For what’s it’s worth, Wikipedia reports that Milbank “is a graduate of Yale University, where he was a member… of [the legendary ruling class] secret society Skull and Bones…. in 2017 he married Anna Greenberg, daughter of Democratic pollster Stan Greenberg and stepdaughter of Democratic Congresswoman Rosa DeLauro.).”  We can be quite sure that Milbank’s claim be “partisan not for Democrats” (p.7) is every bit as false as his claim that “the epic government failures of the last quarter century* can all be traced back to Gingrich and the savage politics he pioneered” (p. 6). Sorry, but those failures trace to the bipartisan neoliberal turn of US ruling class politics and policy during and since the 1970s and, before that, to the capture of the United States by the long de facto dictatorship of capital.

*A final criticism: Milbank includes in his list of those “epic government failures” what he calls “two botched wars.”  That is his critique of the illegal, imperialist, and mass-murderous US wars on and occupations of Afghanistan and Iraq – that these vile operations were “botched,” that is bungled, not that they were epic crimes.  Clearly the wrong Bonesmen were in charge.

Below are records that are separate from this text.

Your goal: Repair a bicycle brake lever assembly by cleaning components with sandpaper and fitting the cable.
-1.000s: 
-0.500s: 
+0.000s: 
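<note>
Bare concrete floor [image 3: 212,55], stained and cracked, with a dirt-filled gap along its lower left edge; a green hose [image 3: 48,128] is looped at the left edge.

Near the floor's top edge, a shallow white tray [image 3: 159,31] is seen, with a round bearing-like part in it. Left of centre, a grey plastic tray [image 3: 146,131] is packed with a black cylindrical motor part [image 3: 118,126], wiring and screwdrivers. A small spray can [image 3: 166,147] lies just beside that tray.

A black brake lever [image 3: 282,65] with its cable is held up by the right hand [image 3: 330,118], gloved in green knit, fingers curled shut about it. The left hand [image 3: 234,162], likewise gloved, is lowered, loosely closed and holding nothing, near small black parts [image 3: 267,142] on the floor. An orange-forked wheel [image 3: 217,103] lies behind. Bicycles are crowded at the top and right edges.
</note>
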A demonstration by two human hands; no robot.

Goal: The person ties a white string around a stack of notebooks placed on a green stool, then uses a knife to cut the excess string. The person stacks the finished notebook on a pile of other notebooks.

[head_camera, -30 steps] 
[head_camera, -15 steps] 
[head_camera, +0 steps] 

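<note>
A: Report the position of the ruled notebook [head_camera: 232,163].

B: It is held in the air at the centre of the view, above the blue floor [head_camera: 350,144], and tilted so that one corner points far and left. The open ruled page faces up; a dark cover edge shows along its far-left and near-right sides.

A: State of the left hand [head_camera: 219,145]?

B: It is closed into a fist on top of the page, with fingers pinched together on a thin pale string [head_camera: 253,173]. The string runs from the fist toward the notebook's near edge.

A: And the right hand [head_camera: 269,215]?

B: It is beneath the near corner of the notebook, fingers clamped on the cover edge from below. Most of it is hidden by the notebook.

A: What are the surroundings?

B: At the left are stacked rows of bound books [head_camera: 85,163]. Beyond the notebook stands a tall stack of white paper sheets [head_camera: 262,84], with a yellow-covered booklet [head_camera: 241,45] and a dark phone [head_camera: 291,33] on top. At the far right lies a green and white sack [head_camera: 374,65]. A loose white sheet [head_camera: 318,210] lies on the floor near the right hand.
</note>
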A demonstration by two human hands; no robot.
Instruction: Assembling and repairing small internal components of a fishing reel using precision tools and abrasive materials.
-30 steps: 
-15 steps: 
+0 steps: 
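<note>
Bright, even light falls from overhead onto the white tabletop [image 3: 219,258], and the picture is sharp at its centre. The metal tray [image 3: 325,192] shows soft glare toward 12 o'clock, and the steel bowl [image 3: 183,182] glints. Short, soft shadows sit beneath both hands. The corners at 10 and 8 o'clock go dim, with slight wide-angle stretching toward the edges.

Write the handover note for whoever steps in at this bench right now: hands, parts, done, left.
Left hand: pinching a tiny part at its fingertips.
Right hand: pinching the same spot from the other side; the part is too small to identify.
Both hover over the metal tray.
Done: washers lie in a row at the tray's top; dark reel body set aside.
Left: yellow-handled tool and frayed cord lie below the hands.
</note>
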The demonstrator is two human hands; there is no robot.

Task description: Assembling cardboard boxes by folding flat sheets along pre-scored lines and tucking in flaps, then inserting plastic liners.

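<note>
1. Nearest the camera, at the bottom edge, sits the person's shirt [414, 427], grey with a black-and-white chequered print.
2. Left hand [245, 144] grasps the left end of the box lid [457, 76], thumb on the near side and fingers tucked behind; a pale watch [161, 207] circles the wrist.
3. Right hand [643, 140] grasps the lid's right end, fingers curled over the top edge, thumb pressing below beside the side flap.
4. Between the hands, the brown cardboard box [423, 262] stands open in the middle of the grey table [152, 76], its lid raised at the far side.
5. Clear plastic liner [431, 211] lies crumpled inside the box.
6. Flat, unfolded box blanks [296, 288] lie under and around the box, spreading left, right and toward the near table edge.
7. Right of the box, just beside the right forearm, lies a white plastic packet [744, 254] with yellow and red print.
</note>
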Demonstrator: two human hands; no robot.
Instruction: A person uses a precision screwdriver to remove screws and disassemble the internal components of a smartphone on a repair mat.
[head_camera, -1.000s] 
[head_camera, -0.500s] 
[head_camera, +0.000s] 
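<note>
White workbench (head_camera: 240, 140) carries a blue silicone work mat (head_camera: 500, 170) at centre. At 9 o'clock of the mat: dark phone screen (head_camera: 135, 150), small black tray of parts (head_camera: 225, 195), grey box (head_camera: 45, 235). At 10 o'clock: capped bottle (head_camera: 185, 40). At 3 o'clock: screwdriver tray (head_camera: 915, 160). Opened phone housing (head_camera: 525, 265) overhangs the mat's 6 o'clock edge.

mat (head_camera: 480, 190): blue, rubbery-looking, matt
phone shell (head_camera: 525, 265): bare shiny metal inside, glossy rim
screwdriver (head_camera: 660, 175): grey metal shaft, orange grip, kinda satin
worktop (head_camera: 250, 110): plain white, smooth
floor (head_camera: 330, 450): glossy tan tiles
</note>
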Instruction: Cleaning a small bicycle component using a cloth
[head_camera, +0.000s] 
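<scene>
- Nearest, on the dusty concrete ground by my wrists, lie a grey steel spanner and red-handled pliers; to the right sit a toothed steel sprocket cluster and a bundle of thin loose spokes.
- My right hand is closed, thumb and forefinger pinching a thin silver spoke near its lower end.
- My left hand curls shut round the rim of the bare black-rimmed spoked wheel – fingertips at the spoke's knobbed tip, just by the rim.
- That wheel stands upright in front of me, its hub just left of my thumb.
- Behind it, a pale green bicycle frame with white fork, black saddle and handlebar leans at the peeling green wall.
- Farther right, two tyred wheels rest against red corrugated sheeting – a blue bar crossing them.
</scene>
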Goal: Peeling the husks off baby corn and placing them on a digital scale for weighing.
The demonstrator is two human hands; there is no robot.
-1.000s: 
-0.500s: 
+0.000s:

This essay (minus the second endnote below) was first published on The Paul Street Report.

Endnote

+1. I inserted the words “domestic political” because it is untrue that the Democrats don’t “embrace violence” as such. The Democratic Party does “embrace violence” – no, not political violence inside the US like the Republicans but mass lethal military violence in (for example) the US proxy war with Russia that has killed tens of thousands of Ukrainians and Russian soldiers in Ukraine. Democrats have been on board with numerous lethal military actions abroad the last quarter century and well before.  And Democratic mayors and governors oversee local heavily armed and violent, mass incarcerationist and racist police states the across the country.

+2. Last August, MSNBC’s leftish Sunday night host Medhi Hasan held forth as if he was one of a tiny circle of thinkers able to correctly identify Trump and Trumpism as fascist. He proudly noted having made this identification in the summer of 2020, when Trump was trying to deploy the US military to crush the George Floyd protests. “I’ve been talking about fascism almost nonstop on this network for almost two years now,” Hasan said on show six weeks ago, “since Donald Trump called for troops on American streets to ‘dominate’ Black Lives Matter protests. Since he called on violent racist Proud Boys to ‘stand back and stand by’ prior to the 2020 presidential election. Since he refused to accept his big loss in that election and helped incite the violent January 6th insurrection. But now I have a little more company” (thanks to Biden’s late August 2022 reference to the “MAGA Republicans” as “semi-fascist[s].” Never mind that the present writer and numerous other radical and liberal commentators including my fellow CounterPuncher Eric Draitser properly recognized Trump and Trumpism as fascist and did so with empirical and theoretical rigor from the beginning, years before the summer of George Floyd, Breonna Taylor, Jacob Blake, and Kyle Rittenhouse. Never mind that the organization Refuse Fascism (on whose editorial board I sit) was formed in the immediate aftermath of Trump’s 2016 election – or that dozens of young Iowa City residents occupied Interstate 80 while chanting “no Trump, no KKK, no fascist USA!” three days after Trump’s win. Hasan’s slight is characteristic of mainstream media’s refusal to take seriously radical thinkers who are typically far ahead of that media’s not so leftmost commentators – people like Hasan and MSNBC’s Chris Hayes. This official invisibility imposed on radical thinkers is why nobody in mainstream and even left-of-mainstream media (i.e., The Nation and Democracy Now!), would pay the slightest attention to my 2007-08 book Barack Obama in the Real World of Power, a meticulously researched and richly annotated history and analysis of Barack Obama’s political career and world view that predicted the entire tragic course of the Obama presidency and its terrible aftermath.